**Directions for this task:** Among the entries that follow, some lines contain the word "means". Show all of them.

Extracted data entries
==*==

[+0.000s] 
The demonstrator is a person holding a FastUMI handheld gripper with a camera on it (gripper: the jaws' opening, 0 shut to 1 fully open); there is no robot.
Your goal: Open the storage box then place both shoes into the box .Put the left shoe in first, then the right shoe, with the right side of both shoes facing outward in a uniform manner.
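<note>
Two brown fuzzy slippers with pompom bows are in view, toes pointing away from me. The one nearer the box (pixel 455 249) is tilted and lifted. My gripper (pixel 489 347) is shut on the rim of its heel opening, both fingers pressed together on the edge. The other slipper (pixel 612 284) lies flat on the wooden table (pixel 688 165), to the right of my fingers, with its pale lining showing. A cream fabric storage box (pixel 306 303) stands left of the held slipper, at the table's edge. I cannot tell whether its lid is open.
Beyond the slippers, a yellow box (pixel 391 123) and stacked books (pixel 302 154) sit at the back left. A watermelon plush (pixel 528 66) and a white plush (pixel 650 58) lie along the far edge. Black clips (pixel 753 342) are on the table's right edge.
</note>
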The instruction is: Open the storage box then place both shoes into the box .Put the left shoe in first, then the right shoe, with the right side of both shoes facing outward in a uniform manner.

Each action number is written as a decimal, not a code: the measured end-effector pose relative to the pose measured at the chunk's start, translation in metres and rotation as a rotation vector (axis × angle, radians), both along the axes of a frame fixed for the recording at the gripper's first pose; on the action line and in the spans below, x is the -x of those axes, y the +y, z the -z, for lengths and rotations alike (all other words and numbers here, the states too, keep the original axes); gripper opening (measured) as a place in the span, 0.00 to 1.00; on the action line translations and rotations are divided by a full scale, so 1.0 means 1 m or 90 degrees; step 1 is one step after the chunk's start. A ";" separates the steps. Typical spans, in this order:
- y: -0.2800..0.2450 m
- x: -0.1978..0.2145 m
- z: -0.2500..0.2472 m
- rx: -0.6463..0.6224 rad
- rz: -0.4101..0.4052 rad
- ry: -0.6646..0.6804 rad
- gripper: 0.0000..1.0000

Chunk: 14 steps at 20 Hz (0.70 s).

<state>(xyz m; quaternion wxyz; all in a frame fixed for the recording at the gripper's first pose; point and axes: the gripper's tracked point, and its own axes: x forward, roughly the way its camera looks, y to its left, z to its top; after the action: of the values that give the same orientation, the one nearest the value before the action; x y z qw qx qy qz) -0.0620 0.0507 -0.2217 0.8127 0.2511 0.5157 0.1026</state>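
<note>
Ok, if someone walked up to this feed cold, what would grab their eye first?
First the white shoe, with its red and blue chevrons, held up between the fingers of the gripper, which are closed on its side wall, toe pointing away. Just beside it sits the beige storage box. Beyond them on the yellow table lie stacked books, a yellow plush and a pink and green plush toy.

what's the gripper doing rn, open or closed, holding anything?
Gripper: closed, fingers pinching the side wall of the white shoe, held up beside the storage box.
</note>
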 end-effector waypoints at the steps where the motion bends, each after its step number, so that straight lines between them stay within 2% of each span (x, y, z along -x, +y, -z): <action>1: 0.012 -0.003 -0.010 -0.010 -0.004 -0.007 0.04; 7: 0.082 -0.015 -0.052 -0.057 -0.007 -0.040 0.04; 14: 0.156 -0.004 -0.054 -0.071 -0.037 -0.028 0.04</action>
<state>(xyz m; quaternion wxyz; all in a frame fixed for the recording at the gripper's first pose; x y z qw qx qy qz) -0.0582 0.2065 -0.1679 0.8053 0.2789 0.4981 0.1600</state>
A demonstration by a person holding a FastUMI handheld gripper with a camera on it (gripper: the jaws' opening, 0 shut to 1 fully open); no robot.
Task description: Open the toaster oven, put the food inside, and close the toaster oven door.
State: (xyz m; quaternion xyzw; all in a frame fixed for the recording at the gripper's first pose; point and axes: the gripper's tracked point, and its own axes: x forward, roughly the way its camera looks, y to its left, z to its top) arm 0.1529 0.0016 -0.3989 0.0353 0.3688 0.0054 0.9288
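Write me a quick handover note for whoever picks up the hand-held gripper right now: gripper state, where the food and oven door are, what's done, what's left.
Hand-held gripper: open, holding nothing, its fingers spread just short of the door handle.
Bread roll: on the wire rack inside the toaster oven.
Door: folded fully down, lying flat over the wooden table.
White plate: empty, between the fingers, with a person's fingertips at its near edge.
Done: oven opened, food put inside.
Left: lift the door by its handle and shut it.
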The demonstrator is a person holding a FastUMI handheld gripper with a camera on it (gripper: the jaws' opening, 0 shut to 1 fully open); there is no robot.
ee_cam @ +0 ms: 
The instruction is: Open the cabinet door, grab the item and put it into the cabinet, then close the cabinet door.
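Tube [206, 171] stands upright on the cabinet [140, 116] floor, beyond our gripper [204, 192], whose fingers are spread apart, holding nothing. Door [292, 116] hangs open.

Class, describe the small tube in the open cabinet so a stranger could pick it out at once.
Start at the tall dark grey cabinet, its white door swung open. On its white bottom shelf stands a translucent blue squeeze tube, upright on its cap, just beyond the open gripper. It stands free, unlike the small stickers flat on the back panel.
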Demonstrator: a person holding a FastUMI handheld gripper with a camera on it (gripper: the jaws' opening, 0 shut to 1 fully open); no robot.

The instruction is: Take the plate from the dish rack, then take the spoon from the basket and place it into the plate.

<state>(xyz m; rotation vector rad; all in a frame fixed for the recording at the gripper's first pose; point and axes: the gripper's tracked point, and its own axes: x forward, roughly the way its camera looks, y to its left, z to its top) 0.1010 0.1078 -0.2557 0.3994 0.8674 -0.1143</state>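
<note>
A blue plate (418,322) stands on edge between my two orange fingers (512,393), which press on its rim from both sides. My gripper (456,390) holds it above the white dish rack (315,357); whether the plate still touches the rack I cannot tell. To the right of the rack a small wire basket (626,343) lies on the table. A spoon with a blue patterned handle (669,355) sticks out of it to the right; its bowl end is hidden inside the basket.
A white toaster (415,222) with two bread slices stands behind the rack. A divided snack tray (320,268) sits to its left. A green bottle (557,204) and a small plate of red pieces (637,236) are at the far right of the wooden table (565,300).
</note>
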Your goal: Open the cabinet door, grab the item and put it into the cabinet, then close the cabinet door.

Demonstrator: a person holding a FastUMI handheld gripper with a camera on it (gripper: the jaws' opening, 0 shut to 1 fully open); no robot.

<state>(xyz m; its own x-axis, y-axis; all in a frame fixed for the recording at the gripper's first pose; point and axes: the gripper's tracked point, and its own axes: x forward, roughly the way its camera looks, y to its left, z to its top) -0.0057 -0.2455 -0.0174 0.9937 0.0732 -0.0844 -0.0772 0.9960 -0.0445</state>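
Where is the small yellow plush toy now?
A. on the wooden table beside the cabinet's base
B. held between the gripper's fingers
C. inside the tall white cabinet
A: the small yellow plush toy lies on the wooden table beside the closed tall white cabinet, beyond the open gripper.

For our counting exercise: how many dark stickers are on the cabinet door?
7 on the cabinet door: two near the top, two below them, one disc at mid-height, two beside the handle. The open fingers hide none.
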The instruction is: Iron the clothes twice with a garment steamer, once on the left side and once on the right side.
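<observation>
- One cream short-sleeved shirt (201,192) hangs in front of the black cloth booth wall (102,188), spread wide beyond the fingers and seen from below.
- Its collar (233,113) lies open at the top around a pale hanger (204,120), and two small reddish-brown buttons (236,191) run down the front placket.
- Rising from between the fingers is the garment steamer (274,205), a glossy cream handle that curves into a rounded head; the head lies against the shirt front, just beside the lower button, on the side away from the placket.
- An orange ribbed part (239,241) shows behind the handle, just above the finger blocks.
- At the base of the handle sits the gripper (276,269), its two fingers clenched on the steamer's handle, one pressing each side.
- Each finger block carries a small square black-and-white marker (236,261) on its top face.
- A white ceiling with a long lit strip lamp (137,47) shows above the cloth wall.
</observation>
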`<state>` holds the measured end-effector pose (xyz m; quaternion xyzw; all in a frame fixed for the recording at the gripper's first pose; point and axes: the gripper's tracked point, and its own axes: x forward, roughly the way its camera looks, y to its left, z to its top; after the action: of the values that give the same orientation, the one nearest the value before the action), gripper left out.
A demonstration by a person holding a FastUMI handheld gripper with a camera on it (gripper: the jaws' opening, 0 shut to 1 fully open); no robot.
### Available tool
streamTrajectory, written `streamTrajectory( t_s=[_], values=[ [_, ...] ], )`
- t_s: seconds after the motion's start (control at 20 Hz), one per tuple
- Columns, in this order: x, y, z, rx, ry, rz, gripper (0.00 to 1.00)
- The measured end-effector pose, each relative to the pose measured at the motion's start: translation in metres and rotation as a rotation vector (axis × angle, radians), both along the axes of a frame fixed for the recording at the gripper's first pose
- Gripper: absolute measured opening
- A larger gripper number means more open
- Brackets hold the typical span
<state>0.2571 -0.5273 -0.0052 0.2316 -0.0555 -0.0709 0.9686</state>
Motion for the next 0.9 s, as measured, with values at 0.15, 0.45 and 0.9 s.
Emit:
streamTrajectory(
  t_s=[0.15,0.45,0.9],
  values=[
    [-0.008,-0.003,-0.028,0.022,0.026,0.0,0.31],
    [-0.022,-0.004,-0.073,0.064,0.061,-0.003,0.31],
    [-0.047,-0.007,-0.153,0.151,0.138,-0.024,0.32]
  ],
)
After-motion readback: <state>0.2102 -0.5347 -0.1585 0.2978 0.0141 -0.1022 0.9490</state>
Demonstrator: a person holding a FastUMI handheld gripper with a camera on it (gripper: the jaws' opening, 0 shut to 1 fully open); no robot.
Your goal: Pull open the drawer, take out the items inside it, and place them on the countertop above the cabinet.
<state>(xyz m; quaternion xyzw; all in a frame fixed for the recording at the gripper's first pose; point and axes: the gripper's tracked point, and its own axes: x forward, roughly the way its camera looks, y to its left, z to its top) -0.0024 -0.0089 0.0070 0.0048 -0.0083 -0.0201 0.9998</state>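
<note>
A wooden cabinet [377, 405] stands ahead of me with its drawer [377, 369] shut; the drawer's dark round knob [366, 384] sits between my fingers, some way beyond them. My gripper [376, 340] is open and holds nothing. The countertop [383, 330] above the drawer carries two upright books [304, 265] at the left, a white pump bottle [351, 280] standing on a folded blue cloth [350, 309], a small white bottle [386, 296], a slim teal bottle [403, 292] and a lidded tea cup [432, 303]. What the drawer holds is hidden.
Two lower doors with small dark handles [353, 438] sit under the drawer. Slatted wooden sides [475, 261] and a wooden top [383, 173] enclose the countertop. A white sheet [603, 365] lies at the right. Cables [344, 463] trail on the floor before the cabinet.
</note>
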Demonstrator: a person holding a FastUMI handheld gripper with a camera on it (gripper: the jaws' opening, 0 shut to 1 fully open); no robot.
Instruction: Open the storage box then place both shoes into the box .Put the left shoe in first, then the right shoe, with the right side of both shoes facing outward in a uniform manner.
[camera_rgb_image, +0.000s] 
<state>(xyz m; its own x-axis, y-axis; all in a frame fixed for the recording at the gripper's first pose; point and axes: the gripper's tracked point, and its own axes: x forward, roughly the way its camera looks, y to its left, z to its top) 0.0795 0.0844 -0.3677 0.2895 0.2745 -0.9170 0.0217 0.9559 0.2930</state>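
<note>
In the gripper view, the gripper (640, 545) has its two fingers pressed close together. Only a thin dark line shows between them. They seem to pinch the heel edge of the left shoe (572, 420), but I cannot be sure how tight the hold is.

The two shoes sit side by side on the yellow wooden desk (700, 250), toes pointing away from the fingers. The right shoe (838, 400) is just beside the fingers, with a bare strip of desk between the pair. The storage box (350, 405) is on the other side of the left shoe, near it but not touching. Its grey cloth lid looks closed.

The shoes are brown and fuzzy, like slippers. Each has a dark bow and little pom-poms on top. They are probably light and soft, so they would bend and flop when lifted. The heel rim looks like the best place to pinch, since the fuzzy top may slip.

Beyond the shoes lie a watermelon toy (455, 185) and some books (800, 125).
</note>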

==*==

**Task output:**
Each action number is written as a decimal, not a code: the measured end-effector pose relative to the pose measured at the chunk's start, translation in metres and rotation as a rotation vector (axis × angle, radians), both along the axes of a frame fixed for the recording at the gripper's first pose; on the action line and in the spans below, x is the -x of those axes, y the +y, z the -z, for lengths and rotations alike (all other words and numbers here, the states too, keep the original axes); gripper opening (measured) as a place in the span, 0.00 to 1.00; on the action line translations and rotations are divided by a full scale, so 1.0 means 1 m or 90 degrees; step 1 is one step after the chunk's start. A ";" separates the steps. Typical spans, in this order:
- A larger gripper number means more open

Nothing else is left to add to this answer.